§ **About this exercise**:
All that is needed is each line of the entries holding the word "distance", copied as it stands.

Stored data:
=== Section Start ===

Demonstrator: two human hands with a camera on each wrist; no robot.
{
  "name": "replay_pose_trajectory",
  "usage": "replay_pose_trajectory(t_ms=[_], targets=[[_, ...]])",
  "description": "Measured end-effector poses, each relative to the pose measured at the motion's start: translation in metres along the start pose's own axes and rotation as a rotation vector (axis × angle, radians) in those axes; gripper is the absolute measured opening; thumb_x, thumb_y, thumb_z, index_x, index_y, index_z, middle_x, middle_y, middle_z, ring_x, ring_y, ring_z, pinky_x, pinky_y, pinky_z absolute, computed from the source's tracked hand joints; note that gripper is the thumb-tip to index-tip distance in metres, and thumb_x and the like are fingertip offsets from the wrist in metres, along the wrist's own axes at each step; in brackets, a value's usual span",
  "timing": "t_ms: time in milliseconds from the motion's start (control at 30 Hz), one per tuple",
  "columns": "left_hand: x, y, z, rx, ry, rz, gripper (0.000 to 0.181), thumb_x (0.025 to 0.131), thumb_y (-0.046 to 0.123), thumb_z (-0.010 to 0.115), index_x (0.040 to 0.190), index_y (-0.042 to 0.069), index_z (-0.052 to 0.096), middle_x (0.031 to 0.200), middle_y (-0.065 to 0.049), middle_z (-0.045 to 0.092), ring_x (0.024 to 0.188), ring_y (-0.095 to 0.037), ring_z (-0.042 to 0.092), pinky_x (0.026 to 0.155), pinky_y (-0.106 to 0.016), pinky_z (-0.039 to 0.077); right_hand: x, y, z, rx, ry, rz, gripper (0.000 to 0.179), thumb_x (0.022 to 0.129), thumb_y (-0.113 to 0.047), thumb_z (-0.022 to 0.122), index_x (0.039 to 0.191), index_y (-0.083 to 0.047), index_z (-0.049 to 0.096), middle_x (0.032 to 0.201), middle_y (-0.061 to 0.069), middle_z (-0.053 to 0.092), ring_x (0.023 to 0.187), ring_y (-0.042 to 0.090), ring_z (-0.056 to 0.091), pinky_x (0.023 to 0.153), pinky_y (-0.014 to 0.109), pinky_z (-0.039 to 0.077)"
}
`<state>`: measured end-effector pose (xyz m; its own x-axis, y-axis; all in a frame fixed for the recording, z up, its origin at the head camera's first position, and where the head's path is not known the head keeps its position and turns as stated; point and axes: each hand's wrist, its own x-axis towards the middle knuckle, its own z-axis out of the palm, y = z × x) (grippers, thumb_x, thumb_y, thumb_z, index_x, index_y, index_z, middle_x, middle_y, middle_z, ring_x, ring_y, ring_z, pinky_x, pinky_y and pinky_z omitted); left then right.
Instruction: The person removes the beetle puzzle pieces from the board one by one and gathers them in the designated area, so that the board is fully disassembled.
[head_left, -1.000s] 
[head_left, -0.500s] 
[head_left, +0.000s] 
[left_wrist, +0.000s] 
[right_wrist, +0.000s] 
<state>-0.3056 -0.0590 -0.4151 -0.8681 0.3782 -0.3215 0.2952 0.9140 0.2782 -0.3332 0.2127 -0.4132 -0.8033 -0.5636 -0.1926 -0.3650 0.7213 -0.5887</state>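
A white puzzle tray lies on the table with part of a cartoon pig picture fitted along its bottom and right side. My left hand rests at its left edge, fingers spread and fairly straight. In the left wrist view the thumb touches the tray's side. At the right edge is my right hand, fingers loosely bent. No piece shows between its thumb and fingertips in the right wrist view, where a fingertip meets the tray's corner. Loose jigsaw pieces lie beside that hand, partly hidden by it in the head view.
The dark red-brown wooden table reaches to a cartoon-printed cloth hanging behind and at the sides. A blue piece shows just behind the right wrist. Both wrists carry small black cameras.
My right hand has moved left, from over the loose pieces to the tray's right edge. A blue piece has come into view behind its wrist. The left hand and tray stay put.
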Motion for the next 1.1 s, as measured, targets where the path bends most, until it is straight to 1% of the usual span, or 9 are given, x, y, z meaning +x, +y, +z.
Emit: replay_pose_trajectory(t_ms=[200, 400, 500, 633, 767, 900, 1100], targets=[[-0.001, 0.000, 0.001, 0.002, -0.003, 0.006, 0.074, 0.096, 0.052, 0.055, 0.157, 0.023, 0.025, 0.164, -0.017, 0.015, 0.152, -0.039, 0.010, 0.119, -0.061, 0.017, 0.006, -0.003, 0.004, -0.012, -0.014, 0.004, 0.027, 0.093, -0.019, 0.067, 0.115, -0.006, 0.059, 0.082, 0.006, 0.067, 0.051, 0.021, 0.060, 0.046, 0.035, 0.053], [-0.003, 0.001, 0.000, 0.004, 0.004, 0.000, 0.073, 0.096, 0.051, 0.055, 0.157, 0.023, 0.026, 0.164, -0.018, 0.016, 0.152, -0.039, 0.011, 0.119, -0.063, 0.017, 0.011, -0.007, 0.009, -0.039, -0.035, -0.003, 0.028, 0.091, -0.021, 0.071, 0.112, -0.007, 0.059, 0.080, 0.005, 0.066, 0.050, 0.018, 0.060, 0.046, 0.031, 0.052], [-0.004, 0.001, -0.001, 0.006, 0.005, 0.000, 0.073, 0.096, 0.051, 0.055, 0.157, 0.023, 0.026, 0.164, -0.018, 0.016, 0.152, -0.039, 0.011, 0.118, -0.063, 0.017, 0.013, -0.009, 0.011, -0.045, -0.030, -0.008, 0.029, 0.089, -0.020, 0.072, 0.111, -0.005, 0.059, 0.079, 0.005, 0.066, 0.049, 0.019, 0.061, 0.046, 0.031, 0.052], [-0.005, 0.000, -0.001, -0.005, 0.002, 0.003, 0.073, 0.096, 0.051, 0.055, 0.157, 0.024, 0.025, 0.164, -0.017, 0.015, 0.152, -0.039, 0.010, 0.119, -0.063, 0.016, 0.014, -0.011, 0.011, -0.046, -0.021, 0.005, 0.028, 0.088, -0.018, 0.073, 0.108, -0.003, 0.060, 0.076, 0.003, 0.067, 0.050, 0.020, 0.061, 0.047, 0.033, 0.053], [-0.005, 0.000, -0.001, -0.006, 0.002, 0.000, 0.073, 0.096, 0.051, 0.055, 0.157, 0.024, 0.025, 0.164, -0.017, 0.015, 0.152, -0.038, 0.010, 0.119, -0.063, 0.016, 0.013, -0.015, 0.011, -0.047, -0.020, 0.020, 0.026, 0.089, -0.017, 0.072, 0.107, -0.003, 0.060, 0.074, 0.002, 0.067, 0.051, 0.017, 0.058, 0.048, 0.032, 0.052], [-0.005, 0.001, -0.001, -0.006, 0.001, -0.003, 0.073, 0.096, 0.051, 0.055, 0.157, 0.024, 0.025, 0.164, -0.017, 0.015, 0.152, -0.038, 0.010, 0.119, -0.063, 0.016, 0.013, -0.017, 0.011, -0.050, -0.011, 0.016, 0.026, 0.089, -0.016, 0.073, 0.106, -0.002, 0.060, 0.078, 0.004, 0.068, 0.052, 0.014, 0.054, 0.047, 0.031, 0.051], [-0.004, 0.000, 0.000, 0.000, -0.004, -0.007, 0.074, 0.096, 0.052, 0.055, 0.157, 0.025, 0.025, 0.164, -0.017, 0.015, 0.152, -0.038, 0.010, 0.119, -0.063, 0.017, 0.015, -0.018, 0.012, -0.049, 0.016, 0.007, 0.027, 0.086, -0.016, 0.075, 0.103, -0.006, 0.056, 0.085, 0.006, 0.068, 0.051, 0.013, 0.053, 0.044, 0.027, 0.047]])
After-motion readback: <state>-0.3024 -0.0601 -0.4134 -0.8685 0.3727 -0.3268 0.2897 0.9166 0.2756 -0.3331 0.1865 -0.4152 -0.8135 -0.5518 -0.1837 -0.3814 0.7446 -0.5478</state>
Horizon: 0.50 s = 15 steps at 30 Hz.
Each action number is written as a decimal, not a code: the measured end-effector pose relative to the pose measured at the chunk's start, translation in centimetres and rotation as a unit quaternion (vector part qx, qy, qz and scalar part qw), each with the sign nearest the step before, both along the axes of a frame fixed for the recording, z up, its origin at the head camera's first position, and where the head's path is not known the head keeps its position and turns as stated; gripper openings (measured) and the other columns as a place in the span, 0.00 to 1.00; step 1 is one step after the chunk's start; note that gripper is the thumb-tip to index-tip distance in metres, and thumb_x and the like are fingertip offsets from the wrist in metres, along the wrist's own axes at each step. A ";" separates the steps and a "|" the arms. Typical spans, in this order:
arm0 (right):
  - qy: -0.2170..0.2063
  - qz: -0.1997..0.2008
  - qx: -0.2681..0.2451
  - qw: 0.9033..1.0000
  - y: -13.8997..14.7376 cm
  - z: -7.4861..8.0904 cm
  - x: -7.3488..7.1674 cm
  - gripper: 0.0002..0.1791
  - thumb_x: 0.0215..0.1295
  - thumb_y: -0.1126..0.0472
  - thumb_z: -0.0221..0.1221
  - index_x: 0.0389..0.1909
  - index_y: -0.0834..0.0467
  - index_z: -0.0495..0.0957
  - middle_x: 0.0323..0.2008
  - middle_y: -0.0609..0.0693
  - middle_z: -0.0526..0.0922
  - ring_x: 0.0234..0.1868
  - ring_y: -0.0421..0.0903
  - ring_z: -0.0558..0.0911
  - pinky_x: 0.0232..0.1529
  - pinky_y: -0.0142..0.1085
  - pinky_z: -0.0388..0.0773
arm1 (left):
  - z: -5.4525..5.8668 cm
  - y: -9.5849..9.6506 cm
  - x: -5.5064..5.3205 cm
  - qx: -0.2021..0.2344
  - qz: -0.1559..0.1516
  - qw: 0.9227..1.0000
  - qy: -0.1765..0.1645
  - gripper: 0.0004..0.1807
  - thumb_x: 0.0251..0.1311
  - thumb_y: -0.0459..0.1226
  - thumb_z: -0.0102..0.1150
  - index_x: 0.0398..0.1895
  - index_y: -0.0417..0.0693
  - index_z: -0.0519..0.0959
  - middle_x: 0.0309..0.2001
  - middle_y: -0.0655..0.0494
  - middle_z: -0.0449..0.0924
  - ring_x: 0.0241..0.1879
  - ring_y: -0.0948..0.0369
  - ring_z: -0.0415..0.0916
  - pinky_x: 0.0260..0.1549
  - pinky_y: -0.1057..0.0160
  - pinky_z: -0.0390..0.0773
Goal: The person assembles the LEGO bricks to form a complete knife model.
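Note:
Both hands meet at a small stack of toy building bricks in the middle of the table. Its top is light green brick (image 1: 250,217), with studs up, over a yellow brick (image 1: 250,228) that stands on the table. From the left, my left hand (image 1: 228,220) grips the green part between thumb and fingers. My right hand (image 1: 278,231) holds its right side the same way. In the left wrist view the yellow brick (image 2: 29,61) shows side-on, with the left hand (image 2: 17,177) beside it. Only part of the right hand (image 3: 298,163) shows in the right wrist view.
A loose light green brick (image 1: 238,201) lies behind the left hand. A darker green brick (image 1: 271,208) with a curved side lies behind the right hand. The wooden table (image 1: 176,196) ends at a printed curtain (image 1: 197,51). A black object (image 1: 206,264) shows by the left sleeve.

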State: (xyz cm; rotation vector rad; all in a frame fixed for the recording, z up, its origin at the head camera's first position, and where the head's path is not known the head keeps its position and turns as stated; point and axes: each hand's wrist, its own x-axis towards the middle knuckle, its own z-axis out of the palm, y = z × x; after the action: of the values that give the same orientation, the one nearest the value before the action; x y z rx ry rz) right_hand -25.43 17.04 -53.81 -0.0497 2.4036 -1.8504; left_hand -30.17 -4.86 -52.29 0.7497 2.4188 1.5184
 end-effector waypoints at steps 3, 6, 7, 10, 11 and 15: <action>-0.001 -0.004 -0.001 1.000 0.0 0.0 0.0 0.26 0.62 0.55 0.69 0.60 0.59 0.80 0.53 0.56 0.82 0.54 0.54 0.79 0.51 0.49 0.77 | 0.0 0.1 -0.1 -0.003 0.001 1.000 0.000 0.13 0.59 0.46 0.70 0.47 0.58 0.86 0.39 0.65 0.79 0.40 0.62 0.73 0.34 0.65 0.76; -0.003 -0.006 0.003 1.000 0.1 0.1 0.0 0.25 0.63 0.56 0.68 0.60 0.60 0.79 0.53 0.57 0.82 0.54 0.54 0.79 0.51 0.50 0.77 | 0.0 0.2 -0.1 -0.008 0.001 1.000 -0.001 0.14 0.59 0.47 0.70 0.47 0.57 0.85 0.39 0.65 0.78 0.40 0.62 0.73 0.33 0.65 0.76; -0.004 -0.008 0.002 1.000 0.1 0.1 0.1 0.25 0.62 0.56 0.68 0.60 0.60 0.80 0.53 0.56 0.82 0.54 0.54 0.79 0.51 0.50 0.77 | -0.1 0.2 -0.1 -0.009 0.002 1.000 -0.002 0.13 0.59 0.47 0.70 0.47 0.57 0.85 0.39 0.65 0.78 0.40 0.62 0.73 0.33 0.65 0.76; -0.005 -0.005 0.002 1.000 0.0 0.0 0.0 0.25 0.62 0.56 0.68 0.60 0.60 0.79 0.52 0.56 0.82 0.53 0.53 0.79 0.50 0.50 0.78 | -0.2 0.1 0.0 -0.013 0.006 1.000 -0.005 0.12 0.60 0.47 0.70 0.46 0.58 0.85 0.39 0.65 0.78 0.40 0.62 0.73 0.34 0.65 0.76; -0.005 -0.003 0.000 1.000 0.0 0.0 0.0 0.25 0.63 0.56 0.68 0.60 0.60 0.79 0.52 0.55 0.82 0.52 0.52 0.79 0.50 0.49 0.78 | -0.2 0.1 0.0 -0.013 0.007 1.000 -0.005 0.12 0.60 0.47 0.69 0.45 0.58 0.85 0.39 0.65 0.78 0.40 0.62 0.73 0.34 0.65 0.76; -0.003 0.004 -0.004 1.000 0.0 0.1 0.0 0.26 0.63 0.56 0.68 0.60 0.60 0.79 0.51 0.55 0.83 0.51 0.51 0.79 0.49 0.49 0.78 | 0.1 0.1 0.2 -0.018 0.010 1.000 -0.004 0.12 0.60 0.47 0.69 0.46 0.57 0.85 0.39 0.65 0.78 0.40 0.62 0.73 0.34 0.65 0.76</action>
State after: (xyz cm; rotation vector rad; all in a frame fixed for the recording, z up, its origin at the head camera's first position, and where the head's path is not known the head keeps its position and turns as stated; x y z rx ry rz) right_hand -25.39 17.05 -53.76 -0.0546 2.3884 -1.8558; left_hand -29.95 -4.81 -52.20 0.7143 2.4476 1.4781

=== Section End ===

§ **Answer space**:
  "description": "Measured end-effector poses, each relative to the pose measured at the motion's start: translation in metres along the start pose's own axes and rotation as a rotation vector (axis × angle, radians) in those axes; gripper is the absolute measured opening; thumb_x, thumb_y, thumb_z, index_x, index_y, index_z, middle_x, middle_y, middle_z, ring_x, ring_y, ring_z, pinky_x, pinky_y, pinky_z absolute, computed from the source's tracked hand joints; note that gripper is the thumb-tip to index-tip distance in metres, and thumb_x and the like are fingertip offsets from the wrist in metres, along the wrist's own axes at each step; in brackets, a value's usual span",
Each action number is written as a decimal, not a code: the measured end-effector pose relative to the pose measured at the chunk's start, translation in centimetres and rotation as a unit quaternion (vector part qx, qy, qz and scalar part qw), each with the sign nearest the step before, both along the axes of a frame fixed for the recording, z up, its origin at the head camera's first position, and where the head's path is not known the head keeps its position and turns as stated; gripper openings (measured) and the other columns as a place in the span, 0.00 to 1.00; step 1 is one step after the chunk's start; note that gripper is the thumb-tip to index-tip distance in metres, and thumb_x and the like are fingertip offsets from the wrist in metres, along the wrist's own axes at each step. A ";" separates the steps and a "|" the arms. Typical spans, in this order:

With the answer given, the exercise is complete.